* **WHAT THE EXERCISE ASKS**:
Scan the data beneath this task and copy each line that includes "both".

Items listed in a dataset
┄┄┄┄┄┄

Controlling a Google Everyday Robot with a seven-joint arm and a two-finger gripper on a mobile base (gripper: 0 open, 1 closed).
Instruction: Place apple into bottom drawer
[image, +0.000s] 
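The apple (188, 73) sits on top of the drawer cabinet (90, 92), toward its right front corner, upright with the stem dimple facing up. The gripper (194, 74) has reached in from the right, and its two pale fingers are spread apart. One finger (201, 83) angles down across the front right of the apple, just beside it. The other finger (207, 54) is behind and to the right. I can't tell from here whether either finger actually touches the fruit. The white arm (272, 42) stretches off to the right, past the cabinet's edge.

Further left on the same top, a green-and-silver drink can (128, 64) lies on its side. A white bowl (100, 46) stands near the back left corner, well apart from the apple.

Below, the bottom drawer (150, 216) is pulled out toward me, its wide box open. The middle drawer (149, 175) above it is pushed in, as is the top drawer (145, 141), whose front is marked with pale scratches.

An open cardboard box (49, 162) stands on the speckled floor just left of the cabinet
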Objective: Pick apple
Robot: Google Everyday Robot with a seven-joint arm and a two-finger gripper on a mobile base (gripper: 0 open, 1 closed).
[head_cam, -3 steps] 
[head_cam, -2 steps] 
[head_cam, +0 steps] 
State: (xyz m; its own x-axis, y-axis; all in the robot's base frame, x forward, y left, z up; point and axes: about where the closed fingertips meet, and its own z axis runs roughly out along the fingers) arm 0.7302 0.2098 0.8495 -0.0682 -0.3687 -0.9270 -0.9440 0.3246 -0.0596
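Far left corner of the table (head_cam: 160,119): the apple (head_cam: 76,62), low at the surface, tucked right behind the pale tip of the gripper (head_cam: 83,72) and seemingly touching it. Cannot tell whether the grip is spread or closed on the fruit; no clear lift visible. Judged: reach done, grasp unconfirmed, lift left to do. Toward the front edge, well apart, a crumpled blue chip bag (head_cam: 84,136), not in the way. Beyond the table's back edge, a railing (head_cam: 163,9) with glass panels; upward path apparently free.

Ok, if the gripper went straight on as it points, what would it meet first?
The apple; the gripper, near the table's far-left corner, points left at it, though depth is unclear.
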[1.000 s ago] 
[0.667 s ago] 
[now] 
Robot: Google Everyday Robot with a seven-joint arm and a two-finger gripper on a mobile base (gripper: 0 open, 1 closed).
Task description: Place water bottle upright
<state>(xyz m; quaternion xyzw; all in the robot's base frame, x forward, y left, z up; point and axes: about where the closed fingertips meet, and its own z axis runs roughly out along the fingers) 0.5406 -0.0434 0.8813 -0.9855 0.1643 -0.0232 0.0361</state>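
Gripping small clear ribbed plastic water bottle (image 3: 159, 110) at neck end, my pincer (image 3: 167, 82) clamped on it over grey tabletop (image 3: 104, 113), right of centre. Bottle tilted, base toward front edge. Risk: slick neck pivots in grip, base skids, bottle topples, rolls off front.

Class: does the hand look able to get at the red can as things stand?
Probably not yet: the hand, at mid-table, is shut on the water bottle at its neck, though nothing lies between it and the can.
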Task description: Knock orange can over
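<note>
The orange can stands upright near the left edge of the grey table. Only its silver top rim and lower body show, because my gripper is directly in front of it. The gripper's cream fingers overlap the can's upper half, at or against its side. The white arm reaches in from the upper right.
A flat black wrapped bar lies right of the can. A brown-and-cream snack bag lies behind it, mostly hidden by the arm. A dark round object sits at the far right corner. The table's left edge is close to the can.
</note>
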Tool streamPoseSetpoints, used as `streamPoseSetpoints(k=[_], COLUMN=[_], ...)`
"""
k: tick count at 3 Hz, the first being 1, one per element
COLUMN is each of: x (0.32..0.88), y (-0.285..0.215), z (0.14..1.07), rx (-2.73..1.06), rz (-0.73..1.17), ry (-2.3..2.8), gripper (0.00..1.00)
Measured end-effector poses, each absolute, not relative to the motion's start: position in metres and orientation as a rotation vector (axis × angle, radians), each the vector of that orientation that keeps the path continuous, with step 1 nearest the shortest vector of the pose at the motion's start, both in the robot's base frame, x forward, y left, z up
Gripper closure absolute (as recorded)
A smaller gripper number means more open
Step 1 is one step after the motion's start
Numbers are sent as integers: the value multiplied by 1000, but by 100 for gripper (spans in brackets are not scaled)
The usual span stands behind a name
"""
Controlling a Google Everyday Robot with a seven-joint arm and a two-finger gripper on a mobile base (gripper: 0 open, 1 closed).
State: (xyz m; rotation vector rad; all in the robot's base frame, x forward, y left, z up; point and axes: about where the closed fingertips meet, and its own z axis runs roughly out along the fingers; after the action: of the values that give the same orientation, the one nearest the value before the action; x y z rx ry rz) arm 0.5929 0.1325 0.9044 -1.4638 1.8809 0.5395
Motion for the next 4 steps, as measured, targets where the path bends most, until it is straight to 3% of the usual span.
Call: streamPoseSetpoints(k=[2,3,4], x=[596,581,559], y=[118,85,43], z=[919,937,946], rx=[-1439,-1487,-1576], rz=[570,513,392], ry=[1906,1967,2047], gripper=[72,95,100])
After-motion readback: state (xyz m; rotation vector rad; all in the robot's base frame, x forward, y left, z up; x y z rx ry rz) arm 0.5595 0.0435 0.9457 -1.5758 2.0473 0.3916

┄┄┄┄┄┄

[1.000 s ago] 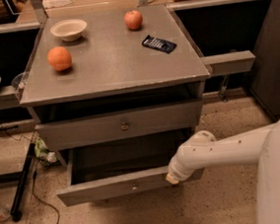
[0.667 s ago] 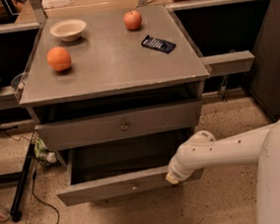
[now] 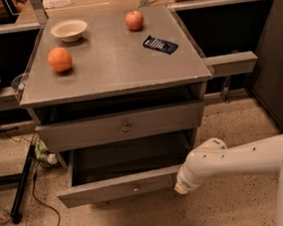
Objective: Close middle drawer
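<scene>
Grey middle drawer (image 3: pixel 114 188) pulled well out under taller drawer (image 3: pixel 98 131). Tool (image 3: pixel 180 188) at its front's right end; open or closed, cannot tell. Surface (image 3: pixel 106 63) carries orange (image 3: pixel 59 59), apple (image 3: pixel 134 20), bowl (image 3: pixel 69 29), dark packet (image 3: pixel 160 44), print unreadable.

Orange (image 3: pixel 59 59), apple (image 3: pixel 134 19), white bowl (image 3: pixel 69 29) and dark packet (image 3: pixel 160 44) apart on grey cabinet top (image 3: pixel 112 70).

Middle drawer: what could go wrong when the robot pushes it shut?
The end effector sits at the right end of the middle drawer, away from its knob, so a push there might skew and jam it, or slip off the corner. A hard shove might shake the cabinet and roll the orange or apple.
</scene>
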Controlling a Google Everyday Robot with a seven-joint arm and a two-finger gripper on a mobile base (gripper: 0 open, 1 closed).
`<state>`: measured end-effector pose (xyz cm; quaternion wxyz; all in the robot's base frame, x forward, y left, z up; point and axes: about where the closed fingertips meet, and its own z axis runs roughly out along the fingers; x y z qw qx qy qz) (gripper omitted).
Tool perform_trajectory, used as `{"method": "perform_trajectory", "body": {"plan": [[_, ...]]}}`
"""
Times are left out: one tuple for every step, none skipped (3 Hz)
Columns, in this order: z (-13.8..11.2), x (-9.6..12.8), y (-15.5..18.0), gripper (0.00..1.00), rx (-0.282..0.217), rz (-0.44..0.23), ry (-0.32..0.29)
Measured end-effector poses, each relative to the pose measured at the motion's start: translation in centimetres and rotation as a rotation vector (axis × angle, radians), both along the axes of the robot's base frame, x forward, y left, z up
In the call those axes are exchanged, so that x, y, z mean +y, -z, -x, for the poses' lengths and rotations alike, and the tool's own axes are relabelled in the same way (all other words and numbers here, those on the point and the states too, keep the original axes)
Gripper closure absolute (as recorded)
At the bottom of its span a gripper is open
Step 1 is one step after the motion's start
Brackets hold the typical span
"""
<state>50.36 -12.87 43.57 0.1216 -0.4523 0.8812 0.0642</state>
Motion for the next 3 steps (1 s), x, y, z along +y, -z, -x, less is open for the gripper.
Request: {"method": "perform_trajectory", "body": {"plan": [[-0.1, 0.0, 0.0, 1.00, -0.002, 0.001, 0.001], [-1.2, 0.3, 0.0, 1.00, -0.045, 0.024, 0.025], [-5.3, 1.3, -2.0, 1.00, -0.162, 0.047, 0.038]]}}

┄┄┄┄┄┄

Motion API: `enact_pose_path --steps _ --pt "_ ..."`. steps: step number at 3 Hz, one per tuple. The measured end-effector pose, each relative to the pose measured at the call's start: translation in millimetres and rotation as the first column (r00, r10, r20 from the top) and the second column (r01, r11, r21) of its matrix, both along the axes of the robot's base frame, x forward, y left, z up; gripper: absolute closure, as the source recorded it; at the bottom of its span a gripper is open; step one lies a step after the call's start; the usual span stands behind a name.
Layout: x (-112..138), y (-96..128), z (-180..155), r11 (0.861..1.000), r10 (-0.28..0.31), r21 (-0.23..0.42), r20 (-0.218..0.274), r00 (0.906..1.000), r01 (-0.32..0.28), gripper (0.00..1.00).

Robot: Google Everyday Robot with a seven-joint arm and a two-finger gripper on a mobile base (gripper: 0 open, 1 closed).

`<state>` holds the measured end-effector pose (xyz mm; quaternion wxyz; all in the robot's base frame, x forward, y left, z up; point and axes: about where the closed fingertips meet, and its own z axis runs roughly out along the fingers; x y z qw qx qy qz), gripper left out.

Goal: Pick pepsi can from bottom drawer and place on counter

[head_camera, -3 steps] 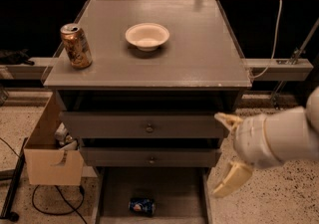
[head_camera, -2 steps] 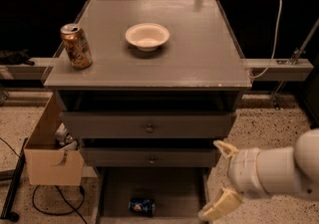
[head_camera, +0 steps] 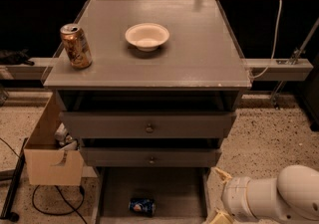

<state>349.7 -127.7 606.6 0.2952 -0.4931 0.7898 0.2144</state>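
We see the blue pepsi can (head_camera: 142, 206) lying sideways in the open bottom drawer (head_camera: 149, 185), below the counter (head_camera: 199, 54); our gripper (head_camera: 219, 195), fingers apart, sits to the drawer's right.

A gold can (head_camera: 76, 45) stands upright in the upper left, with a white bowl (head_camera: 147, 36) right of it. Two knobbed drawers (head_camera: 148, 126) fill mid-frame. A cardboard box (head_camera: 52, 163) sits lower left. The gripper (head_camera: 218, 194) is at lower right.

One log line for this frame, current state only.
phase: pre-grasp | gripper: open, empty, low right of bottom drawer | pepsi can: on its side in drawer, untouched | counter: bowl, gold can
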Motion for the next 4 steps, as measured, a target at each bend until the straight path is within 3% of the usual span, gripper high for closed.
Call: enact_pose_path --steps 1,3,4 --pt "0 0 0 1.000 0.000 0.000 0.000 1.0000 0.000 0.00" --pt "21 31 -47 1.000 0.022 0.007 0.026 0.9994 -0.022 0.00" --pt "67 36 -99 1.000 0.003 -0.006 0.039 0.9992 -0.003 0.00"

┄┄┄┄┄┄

* **TASK SOLUTION**:
Measured end-effector poses, each absolute, not relative to the motion's start: position in metres and orientation as a rotation vector (axis × angle, radians), each the vector of that orientation that keeps the path continuous, with step 1 nearest the shortest vector of the pose at the motion's start, both in the robot's base frame, x forward, y left, z up
Measured end-effector poses, each relative to the pose measured at the motion's start: translation in centimetres and rotation as a rotation vector (axis × angle, radians), both along the axes of the robot's base frame, x forward, y left, z up
Motion API: `enact_pose_path --steps _ --pt "_ ..."`. steps: step number at 3 Hz, one per tuple. The measured end-effector pose, each relative to the pose measured at the call's start: translation in millimetres and rotation as the first column (r00, r10, r20 from the top) and the second column (r01, r11, r21) of its matrix, both along the axes of the robot's base frame, x forward, y left, z up; gripper: absolute closure, as the source recorded it; at the bottom of its span a gripper is open; step one lies a step after the call's start; the usual span stands behind a name.

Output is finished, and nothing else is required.